Design Search Autocomplete System

Updated on 27 May, 2025
Design Search Autocomplete System header image

Problem Statement

Design and implement an autocomplete system for a search engine where users type a sentence that is a sequence of words ending with a special character '#'. The system leverages historical user input (stored in a string array sentences) along with the frequency of each sentence (stored in an integer array times), using both to predict and generate up to three autocomplete suggestions every time a user types a character. These suggestions are dynamically computed based on the prefix of the currently typed sentence so far.

The suggestions are prioritized based on two criteria:

  1. The frequency or "hot degree" of previously typed sentences, with more frequent sentences appearing first.
  2. If the frequencies are tied, the sentences are then sorted lexicographically based on ASCII values.

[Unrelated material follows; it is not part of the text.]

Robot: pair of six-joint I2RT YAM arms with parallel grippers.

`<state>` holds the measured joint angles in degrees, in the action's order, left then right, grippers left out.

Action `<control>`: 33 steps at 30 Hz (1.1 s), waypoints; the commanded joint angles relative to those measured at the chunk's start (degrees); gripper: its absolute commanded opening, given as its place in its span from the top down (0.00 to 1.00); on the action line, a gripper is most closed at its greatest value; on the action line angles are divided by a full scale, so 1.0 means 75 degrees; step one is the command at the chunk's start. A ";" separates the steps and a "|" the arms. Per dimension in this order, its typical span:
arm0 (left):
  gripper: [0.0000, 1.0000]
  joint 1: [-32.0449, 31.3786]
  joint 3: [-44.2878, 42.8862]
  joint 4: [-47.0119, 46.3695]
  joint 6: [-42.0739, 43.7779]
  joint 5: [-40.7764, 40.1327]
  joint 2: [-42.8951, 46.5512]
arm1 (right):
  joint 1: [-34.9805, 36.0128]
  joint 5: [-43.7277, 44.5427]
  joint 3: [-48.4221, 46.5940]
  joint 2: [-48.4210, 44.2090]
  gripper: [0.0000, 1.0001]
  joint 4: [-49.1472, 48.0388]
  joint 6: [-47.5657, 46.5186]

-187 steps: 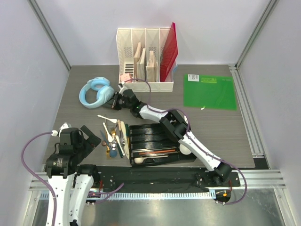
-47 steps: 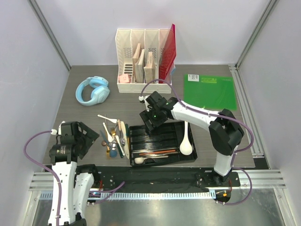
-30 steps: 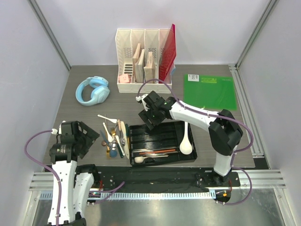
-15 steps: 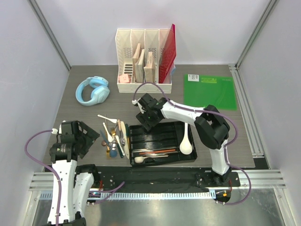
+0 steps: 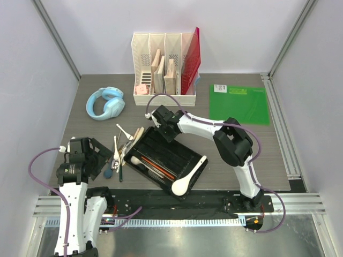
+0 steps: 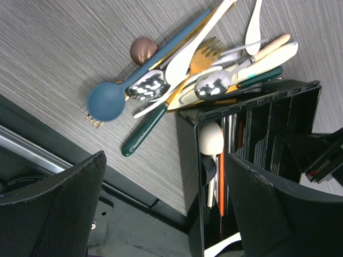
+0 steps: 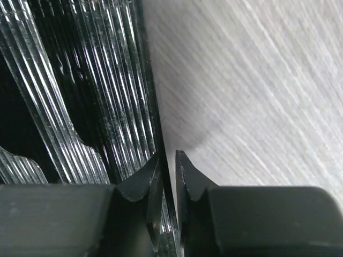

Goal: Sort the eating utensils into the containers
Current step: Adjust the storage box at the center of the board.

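Observation:
The black cutlery tray (image 5: 171, 150) lies diagonally on the table with several utensils in it, and a large white soup spoon (image 5: 185, 182) pokes over its near corner. My right gripper (image 5: 161, 128) is at the tray's far corner. In the right wrist view that gripper (image 7: 168, 156) is shut on the thin tray wall (image 7: 161, 107). Loose utensils (image 5: 122, 147) are heaped against the tray's left end, among them a blue spoon (image 6: 107, 101) and a gold fork (image 6: 203, 56). My left gripper (image 5: 102, 156) hangs open and holds nothing, just left of the heap; its fingers (image 6: 53, 209) frame the tray corner (image 6: 252, 128).
Blue headphones (image 5: 105, 104) lie at the back left. A white file organizer (image 5: 165, 67) with a red folder (image 5: 192, 53) stands at the back. A green mat (image 5: 238, 104) lies at the right. The black base rail (image 5: 177, 201) runs just behind the tray's near corner.
The right jaws have closed on the tray's rim. The tray has swung from square to diagonal, shoving the loose utensils left, and the soup spoon has slid to its near corner. The left arm is unchanged.

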<state>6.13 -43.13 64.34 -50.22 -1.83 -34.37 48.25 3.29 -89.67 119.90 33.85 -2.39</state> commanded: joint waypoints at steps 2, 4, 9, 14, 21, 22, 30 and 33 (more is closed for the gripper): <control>0.09 0.0038 -0.0026 -0.0211 0.0250 0.0103 0.0001 | -0.0199 0.0499 -0.0606 0.0420 0.77 -0.0318 -0.0126; 0.09 0.0026 -0.0049 -0.0211 0.0274 0.0091 -0.0023 | -0.0211 0.0615 -0.0642 0.0420 0.75 -0.0318 -0.0231; 0.08 0.0015 -0.0049 -0.0211 0.0274 0.0068 -0.0058 | -0.0246 0.1002 -0.0373 0.0256 0.81 -0.0364 -0.0688; 0.08 0.0015 -0.0038 -0.0223 0.0262 0.0056 -0.0105 | -0.0503 0.0863 -0.0162 0.0221 0.99 -0.0481 -0.1017; 0.08 0.0003 -0.0049 -0.0188 0.0262 0.0067 -0.0152 | -0.0737 0.0430 -0.0091 0.0034 0.99 -0.0470 -0.1520; 0.08 0.0014 -0.0049 -0.0199 0.0262 0.0068 -0.0175 | -0.0761 0.0336 -0.0080 0.0010 0.99 -0.0481 -0.1602; 0.08 0.0003 -0.0038 -0.0187 0.0262 0.0103 -0.0269 | -0.1101 -0.0591 0.0167 -0.0224 0.99 -0.0517 -0.2294; 0.08 -0.0020 -0.0038 -0.0164 0.0262 0.0114 -0.0351 | -0.1148 -0.0825 0.0167 -0.0283 0.99 -0.0540 -0.2552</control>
<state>6.13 -43.13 64.12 -49.04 -1.67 -36.18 40.56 -2.24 -89.65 120.22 30.81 -14.96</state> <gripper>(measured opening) 0.919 0.058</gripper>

Each input character influences the autocomplete suggestions, except for the '#' character, which signifies the end of a sentence. Upon encountering this character, the system terminates the current suggestion session, stores the sentence, and prepares for a new session. The autocomplete needs to handle input reasonably fast despite potential high usage volume, making up to 5000 calls.

Examples

Example 1

Input

["AutocompleteSystem", "input", "input", "input", "input"]
[[["i love you", "island", "iroman", "i love vultr"], [5, 3, 2, 2]], ["i"], [" "], ["a"], ["#"]]

Output

[null, ["i love you", "island", "i love vultr"], ["i love you", "i love vultr"], [], []]

Explanation

AutocompleteSystem obj = new AutocompleteSystem(["i love you", "island", "iroman", "i love vultr"], [5, 3, 2, 2]);
obj.input("i"); // return ["i love you", "island", "i love vultr"]. There are four sentences that have prefix "i". Among them, "ironman" and "i love vultr" have same hot degree. Since ' ' has ASCII code 32 and 'r' has ASCII code 114, "i love vultr" should be in front of "ironman". Also we only need to output top 3 hot sentences, so "ironman" will be ignored.
obj.input(" "); // return ["i love you", "i love vultr"]. There are only two sentences that have prefix "i ".
obj.input("a"); // return []. There are no sentences that have prefix "i a".
obj.input("#"); // return []. The user finished the input, the sentence "i a" should be saved as a historical sentence in system. And the following input will be counted as a new search.

Constraints

  • n == sentences.length
  • n == times.length
  • 1 <= n <= 100
  • 1 <= sentences[i].length <= 100
  • 1 <= times[i] <= 50
  • c is a lowercase English letter, a hash '#', or space ' '.
  • Each tested sentence will be a sequence of characters c that end with the character '#'.
  • Each tested sentence will have a length in the range [1, 200].
  • The words in each input sentence are separated by single spaces.
  • At most 5000 calls will be made to input.

Approach and Intuition

The core functionality of the AutocompleteSystem is two-fold:

  1. Manage and update a repository of sentences with their corresponding frequencies.
  2. Provide a fast lookup for the top suggestions based on the current input prefix.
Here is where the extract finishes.